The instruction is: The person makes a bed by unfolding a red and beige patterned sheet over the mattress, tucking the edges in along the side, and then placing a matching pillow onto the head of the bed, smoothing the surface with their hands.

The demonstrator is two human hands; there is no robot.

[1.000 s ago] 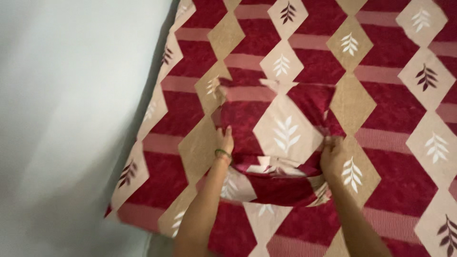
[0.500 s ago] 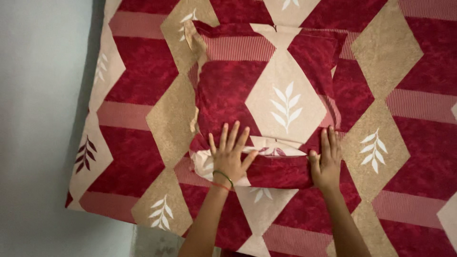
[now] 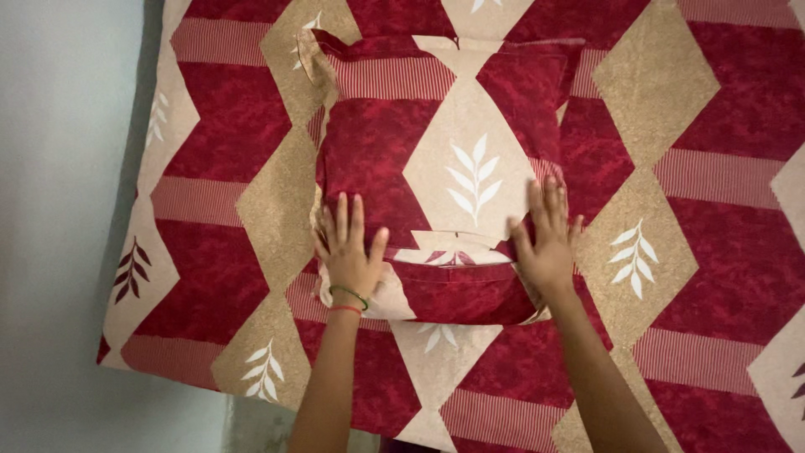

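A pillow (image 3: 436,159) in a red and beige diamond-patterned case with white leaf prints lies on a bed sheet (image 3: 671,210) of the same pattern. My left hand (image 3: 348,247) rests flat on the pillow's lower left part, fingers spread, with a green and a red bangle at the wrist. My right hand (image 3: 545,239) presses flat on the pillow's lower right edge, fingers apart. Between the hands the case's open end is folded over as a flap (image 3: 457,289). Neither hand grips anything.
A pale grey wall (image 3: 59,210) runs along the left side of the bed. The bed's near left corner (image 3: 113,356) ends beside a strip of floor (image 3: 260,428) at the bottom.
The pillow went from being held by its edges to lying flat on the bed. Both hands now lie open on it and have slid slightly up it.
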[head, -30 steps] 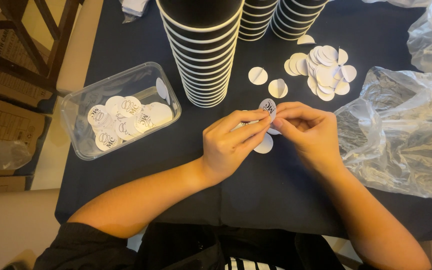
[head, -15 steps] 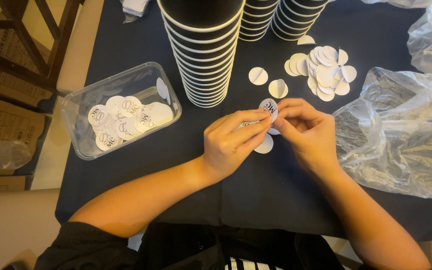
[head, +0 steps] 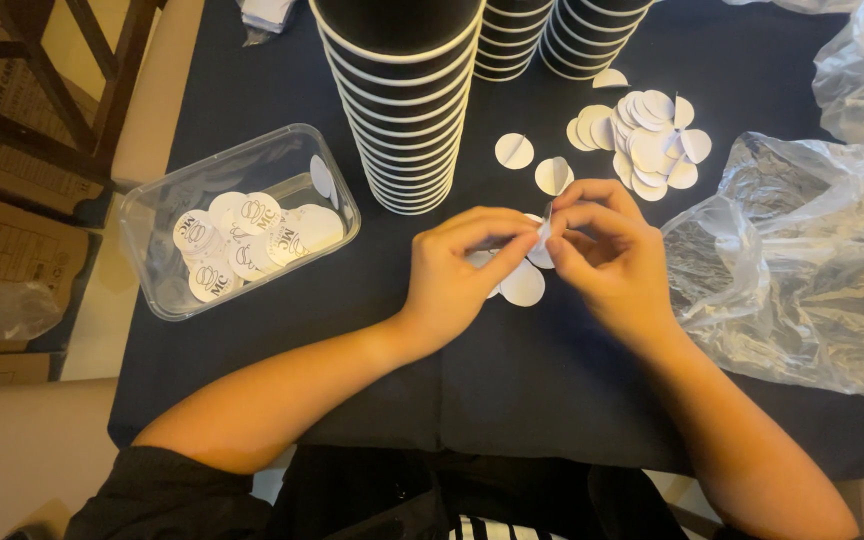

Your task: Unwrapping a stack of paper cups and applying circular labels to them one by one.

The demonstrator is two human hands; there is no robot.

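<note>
pinching together, left hand [head: 457,275] and right hand [head: 602,255] are both closing fingertips on a small round white sticker [head: 544,222], seen edge-on between them, just above loose white discs [head: 522,283].

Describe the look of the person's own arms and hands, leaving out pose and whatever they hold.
Both forearms are bare from the elbow down. The left hand and right hand wear no gloves, and no rings, watch or bracelets show. A black sleeve covers the left upper arm. No sleeve shows on the right arm. Fingernails look short and unpainted, though small detail is hard to tell.
</note>
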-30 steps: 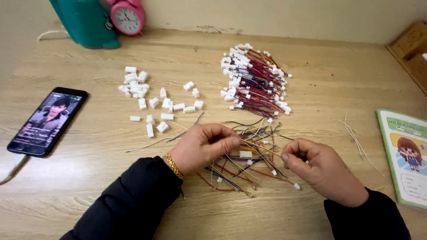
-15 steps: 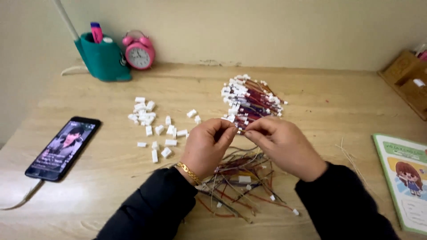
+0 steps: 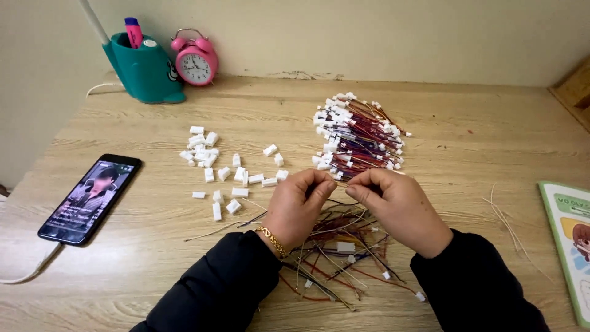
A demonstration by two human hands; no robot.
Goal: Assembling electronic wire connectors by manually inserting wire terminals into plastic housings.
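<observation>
Left hand [image 3: 299,206], gold bracelet at wrist, fingertips pinched on a thin wire [image 3: 340,182]. Right hand [image 3: 399,206] pinches the same wire, knuckles raised, above loose wires [image 3: 335,258]. Wooden table [image 3: 461,135]: phone [image 3: 90,198], teal pen holder [image 3: 144,71], pink clock [image 3: 195,59], white plugs [image 3: 224,169], finished bundle [image 3: 359,132], green-edged booklet [image 3: 571,246].

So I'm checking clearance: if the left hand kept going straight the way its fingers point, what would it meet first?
Probably the right hand, whose fingertips nearly meet the left hand over a thin wire; depth is unclear.
</observation>
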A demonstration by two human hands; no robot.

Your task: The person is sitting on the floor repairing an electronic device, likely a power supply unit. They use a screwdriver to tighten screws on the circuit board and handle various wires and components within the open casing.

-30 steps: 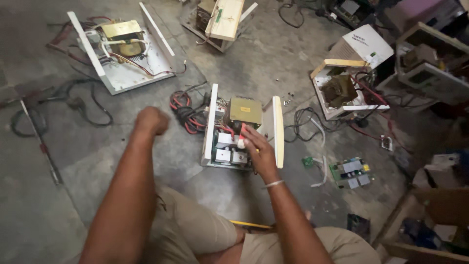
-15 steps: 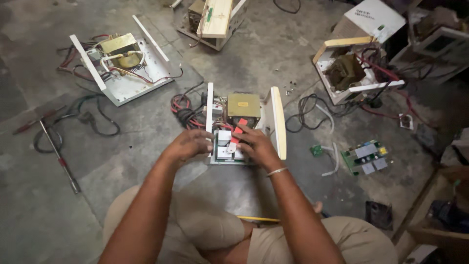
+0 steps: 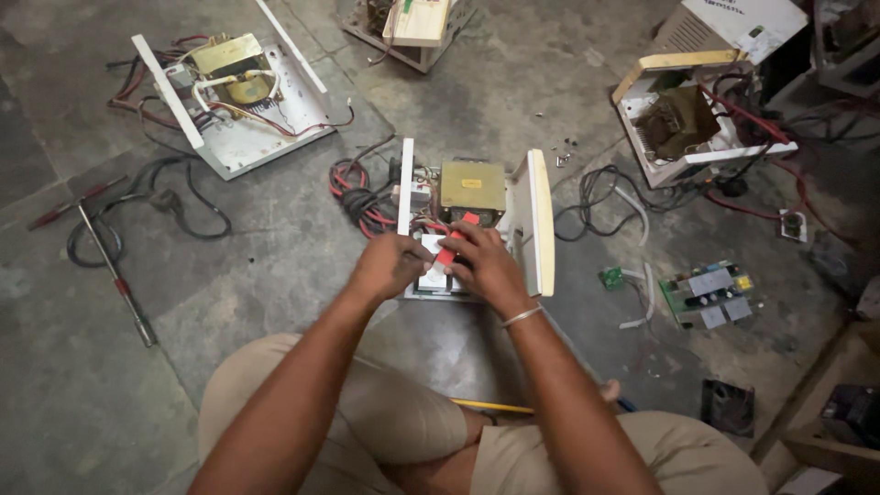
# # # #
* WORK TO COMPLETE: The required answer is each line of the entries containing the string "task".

* SOLUTION TO THE PROBLEM:
Your task: Unwrapping a stack of paper cups and applying circular labels to them one by one.
Your task: The person is sitting on the floor repairing an electronic device, likely a power supply unit. They use a screwdriver to tighten screws on the circuit board and handle various wires and components within the open casing.

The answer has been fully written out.